FILE PHOTO: A 3D printed oil pump jack is placed on dollar banknotes in this illustration picture
FILE PHOTO: A 3D printed oil pump jack is placed on dollar banknotes in this illustration picture, April 14, 2020. REUTERS/Dado Ruvic/Illustration/File Photo

February 17, 2021

By Laila Kearney

NEW YORK (Reuters) – Oil climbed more than 1% on Wednesday as frigid Texas temperatures curtailed production in the largest U.S. crude producing state, with the unusual cold weather expected to hamper output for days or even weeks.

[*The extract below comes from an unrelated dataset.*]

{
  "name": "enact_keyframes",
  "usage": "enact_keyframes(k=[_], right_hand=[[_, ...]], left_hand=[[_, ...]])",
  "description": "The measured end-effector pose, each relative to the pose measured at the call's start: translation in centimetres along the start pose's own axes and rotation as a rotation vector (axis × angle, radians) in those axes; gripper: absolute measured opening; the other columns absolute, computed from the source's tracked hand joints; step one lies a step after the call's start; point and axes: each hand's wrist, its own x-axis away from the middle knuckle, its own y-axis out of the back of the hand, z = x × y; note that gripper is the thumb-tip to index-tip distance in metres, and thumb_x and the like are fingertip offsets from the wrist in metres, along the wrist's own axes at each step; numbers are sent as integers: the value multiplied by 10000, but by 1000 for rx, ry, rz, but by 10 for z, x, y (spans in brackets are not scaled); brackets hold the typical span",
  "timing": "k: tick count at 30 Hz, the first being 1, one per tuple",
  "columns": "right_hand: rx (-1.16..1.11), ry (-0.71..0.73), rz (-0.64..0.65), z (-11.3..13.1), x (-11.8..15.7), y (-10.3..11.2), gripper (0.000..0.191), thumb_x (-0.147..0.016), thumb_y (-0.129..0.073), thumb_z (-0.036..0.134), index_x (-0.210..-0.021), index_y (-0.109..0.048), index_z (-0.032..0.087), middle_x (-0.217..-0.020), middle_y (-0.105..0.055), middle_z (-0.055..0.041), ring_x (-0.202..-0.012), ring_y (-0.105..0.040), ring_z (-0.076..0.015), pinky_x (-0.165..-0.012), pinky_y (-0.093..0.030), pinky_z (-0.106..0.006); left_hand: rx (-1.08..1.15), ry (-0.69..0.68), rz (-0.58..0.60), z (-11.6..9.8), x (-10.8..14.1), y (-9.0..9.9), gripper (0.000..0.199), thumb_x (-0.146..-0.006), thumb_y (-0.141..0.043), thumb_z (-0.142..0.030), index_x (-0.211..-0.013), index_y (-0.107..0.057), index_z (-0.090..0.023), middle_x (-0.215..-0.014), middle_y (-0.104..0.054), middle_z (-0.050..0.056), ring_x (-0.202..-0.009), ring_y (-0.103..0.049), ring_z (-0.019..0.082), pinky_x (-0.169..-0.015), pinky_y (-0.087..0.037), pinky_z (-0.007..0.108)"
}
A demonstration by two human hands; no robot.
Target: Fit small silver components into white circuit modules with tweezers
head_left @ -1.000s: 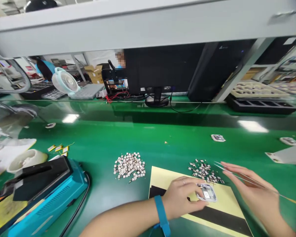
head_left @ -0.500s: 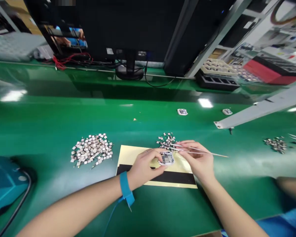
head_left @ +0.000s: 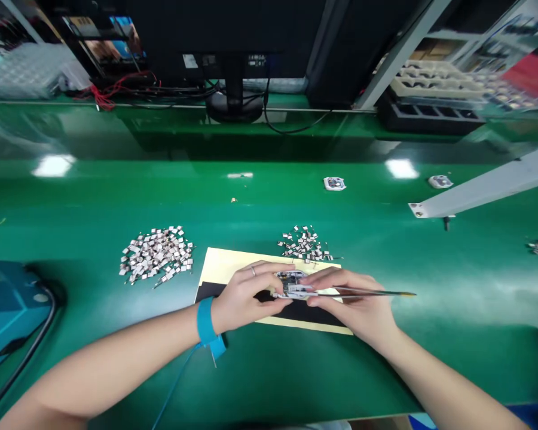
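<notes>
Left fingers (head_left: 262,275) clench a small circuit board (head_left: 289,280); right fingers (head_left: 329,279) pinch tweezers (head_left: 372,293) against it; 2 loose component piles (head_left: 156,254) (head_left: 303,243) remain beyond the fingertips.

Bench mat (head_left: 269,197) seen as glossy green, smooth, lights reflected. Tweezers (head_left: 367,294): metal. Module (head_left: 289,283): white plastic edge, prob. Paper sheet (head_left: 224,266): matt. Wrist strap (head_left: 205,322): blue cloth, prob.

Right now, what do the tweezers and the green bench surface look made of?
The tweezers look like metal: thin, rigid, faintly shiny. The green bench mat looks like glossy vinyl or rubber, mirroring the overhead lights; the look can't settle which.
</notes>
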Motion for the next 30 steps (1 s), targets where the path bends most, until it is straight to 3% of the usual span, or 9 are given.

Brent crude gained 72 cents, or 1.1%, to $64.07 a barrel by 1:23 p.m. EST (1823 GMT) while U.S. West Texas Intermediate (WTI) crude rose 73 cents, or 1.2%, to $60.78 a barrel.

Oil has been supported by OPEC+ supply curbs, Saudi Arabia’s additional cuts and hopes of a demand rebound due to COVID-19 vaccinations.

Historic cold weather since the weekend in Texas, which supplies the bulk of U.S. crude and is part of the main U.S. refining hub, has propelled prices even higher.

“This has just sent us to the next level,” said Bob Yawger, director of energy futures at Mizuho in New York. “Crude oil WTI will probably max out somewhere pretty close to $65.65, refinery utilization rate will probably slide to somewhere around 76%,” Yawger said.

The U.S. deep freeze should disrupt production for several days if not weeks, industry experts said, as wellheads have frozen over and pipelines have shut.

At least a fifth of U.S. refining output has been knocked offline, which is hampering demand for crude at the same time production is down, said John Kilduff, partner at Again Capital in New York.

“There’s a bit of a push pull happening because even though the supplies are shut in, the refiners are also down so there’s not much of a call for it,” Kilduff said.

Brent and WTI rose more than $1 during the session, hitting their highest level since January 2020. Prices pared gains after the Wall Street Journal reported that Saudi Arabia was expected to announce plans to raise output when OPEC and allied oil producers meet next month.

But Saudi Arabian Energy Minister Prince Abdulaziz bin Salman said it was too early to declare victory against the COVID-19 virus and that oil producers must remain “extremely cautious”.

The stronger price environment has put more attention on OPEC+, which groups OPEC, Russia and allied producers. It meets to set policy on March 4.

OPEC+ sources told Reuters that the group’s producers are likely to ease curbs on supply after April given a recovery in prices.

U.S. oil inventory data from the American Petroleum Institute and the U.S. Energy Information Administration (EIA) will be released on Wednesday and Thursday respectively, both delayed a day after Monday’s holiday.

Analysts polled by Reuters estimated, on average, that crude stocks fell 2.4 million barrels last week.